Summary
Flashback is well constructed and capably performed, but its stylish excess obscures a lack of depth and substance.
This review of Flashback is spoiler-free.
Dylan O’Brien is lucky enough to have been blessed with a handsome babyface, which is probably what got him sucked into the young-adult franchise machinery of The Maze Runner and its sequels. The downside is that people equate all his success with his good looks and don’t appreciate that he’s a pretty decent actor. Netflix’s recent Love and Monsters went some way towards proving that, and writer-director Christopher MacBride’s second feature, Flashback, might be his most interesting work yet.
It won’t appeal to his usual audience, though. A surreal patchwork of intermingling realities, it’s one of those too-clever-by-half puzzle box narratives that uses a lot of style to obscure too little substance. It’s still being released in some markets under its original title, The Education of Fredrick Fitzell, which feels more fittingly pretentious for an admirably constructed film that nonetheless disappears into an alternate reality of its own backside after a while.
It’s fun until it gets to that point, though. O’Brien plays Fred, a nondescript IT dude who shares a functional but characterless apartment with his girlfriend Karen (Hannah Gross). He’s hardly happy-go-lucky when we meet him, but he’s thrown a loop by his dying mother (Liisa Repo-Martell) losing her memory of him. Compelled to re-examine his past, he realizes that he’s perhaps reliving it and that a designer drug called Mercury that he and his buddies experimented with 15 years earlier might be to blame for both his current experiences and the disappearance of Cindy (Maika Monroe), whom Fred had a crush on at the time and nobody has seen or heard from since.
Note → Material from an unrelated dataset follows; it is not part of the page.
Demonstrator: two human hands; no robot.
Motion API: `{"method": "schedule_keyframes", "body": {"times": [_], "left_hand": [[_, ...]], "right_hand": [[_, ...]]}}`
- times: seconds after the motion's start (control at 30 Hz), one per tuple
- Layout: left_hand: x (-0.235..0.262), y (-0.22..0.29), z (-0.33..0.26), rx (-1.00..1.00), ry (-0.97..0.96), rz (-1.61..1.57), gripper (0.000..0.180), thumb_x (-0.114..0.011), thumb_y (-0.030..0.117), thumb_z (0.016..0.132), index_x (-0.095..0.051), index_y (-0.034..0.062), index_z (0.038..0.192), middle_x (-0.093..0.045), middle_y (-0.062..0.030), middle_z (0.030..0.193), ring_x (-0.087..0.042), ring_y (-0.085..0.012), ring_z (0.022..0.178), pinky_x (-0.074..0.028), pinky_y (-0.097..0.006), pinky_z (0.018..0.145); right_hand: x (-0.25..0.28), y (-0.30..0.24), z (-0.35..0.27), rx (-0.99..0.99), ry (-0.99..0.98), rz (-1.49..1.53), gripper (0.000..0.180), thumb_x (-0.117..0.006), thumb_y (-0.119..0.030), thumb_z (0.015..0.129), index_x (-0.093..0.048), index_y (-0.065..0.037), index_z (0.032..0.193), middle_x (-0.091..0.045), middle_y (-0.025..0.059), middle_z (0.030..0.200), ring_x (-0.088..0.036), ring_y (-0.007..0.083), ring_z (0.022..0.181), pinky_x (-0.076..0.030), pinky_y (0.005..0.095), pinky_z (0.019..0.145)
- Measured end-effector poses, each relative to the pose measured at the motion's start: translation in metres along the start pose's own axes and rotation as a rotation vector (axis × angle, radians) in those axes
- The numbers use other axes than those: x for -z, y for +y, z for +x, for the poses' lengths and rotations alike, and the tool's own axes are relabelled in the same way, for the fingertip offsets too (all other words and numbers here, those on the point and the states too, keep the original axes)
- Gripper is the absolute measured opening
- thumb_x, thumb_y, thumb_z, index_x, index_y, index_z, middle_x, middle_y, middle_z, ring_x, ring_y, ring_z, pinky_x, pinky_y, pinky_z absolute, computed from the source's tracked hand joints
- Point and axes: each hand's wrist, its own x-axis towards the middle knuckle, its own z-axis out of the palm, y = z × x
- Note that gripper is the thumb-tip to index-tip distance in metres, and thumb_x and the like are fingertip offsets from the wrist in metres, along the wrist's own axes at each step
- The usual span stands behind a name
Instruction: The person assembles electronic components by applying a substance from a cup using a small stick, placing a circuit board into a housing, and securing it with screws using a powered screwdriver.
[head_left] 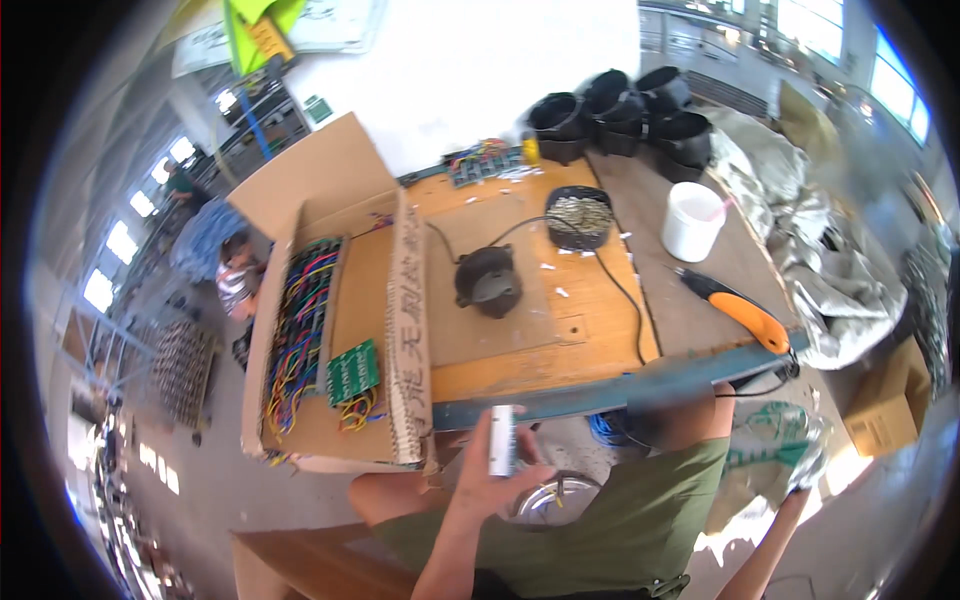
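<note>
My left hand [487,480] is closed around a small white rectangular block [502,440] with dark marks along one side, held upright just off the table's front edge. Its exact kind does not show. Away to the right, my right hand [797,497] is at a clear plastic bag with green print [775,450]; its fingers are hidden. Ahead of my left hand lies a round black plastic housing [489,281] with a cable. Left of it, an open cardboard box [408,330] contains rows of wired circuit boards [303,320] and a loose green board [353,371].
An orange-handled electric tool [745,318] and a white tub [693,222] are on the right of the table. A black bowl of small parts [579,218] sits mid-table. Several black pots [620,112] stand behind. A metal bowl [556,498] is below, near my legs.
</note>
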Motion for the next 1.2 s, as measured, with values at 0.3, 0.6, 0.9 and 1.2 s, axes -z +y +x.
{"method": "schedule_keyframes", "body": {"times": [0.3, 0.6, 0.9, 1.2], "left_hand": [[0.011, 0.024, 0.006, -0.153, 0.049, 0.444, 0.085, -0.092, 0.007, 0.06, -0.042, 0.005, 0.129, -0.055, -0.0034, 0.087, -0.055, -0.012, 0.076, -0.049, -0.026, 0.07], [-0.005, 0.059, 0.017, -0.17, 0.093, 0.728, 0.088, -0.094, 0.028, 0.062, -0.041, 0.0034, 0.128, -0.059, -0.0094, 0.09, -0.06, -0.0183, 0.082, -0.051, -0.032, 0.077], [-0.052, 0.015, 0.018, -0.171, 0.01, -0.19, 0.074, -0.077, 0.008, 0.066, -0.036, 0.0045, 0.128, -0.052, -0.0122, 0.115, -0.056, -0.0201, 0.101, -0.049, -0.036, 0.09], [-0.089, 0.006, 0.018, 0.185, -0.177, -0.564, 0.073, -0.074, 0.033, 0.08, -0.038, 0.0027, 0.136, -0.049, -0.0162, 0.127, -0.052, -0.024, 0.116, -0.042, -0.039, 0.1]], "right_hand": [[-0.206, -0.179, -0.277, 1.372, -0.403, -0.557, 0.02, -0.068, -0.003, 0.088, -0.061, 0.0, 0.106, -0.06, 0.0092, 0.103, -0.057, 0.0209, 0.097, -0.047, 0.0297, 0.083], [-0.339, -0.089, -0.396, 1.713, -1.367, -0.196, 0.021, -0.078, -0.02, 0.068, -0.061, -0.01, 0.077, -0.053, 0.0, 0.072, -0.057, 0.0195, 0.077, -0.041, 0.0407, 0.089], [-0.265, -0.1, -0.407, 1.29, -1.494, -0.336, 0.063, -0.082, -0.023, 0.066, -0.057, -0.001, 0.12, -0.059, 0.014, 0.115, -0.057, 0.0295, 0.106, -0.045, 0.0409, 0.086], [-0.259, -0.076, -0.407, 1.272, -1.401, -0.116, 0.03, -0.069, -0.002, 0.072, -0.067, -0.002, 0.102, -0.068, 0.0108, 0.09, -0.065, 0.0241, 0.066, -0.051, 0.0306, 0.053]]}}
With the help of two former classmates, Sebastian (Emory Cohen) and Andre (Keir Gilchrist), he begins to explore his childhood and slips deeper and deeper into a fusion of past and present, as though he stepped through a portal – a theory posited by Flashback itself – into a confluence point of various realities. The filmmaking matches the increasing weirdness of Fred’s experiences with an increasing overuse of psychedelia and surrealism, and it’s easy to lose track of both the plot and the point as things progress. O’Brien is good, as usual, but he’s also playing a cipher rather than a character, a troubled young man whose purpose is to justify the film’s structural and storytelling flourishes rather than discover anything meaningful about himself, his friends, or the world(s) they all inhabit.